## DATA EXTRACT:
####################

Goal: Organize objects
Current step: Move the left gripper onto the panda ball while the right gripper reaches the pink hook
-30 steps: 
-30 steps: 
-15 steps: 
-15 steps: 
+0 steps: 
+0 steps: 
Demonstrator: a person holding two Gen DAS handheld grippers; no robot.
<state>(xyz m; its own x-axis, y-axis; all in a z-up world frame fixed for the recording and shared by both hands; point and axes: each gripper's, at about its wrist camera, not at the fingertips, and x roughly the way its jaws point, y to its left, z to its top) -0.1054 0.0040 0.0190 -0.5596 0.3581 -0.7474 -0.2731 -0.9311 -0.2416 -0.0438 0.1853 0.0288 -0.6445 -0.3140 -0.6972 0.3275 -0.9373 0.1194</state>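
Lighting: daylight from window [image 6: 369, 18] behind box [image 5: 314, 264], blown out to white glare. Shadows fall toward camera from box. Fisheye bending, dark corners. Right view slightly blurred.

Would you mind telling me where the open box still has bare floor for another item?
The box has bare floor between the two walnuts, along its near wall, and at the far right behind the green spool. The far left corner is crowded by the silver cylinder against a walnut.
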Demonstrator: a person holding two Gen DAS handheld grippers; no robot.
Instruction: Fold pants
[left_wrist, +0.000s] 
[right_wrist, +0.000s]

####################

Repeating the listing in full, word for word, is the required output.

Goal: Organize objects
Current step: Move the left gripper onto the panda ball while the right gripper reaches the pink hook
-30 steps: 
-30 steps: 
-15 steps: 
-15 steps: 
+0 steps: 
+0 steps: 
Demonstrator: a person holding two Gen DAS handheld grippers; no robot.
<state>(xyz m; its own x-axis, y-axis; all in a z-up world frame fixed for the recording and shared by both hands; point and axes: each gripper's, at about its wrist camera, not at the fingertips, and x roughly the way its jaws point, y to its left, z to its top) -0.1054 0.0040 0.0190 -0.5596 0.3581 -0.7474 -0.2731 -0.9311 -0.2416 -0.0438 0.1853 0.0288 -0.6445 -0.3140 -0.6972 0.3275 -0.9373 0.1194</state>
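Lighting: daylight from window [image 6: 369, 18] behind box [image 5: 314, 264], blown out to white glare. Shadows fall toward camera from box. Fisheye bending, dark corners. Right view slightly blurred.

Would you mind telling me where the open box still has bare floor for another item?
The box has bare floor between the two walnuts, along its near wall, and at the far right behind the green spool. The far left corner is crowded by the silver cylinder against a walnut.
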Demonstrator: a person holding two Gen DAS handheld grippers; no robot.
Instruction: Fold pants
[left_wrist, +0.000s] 
[right_wrist, +0.000s]

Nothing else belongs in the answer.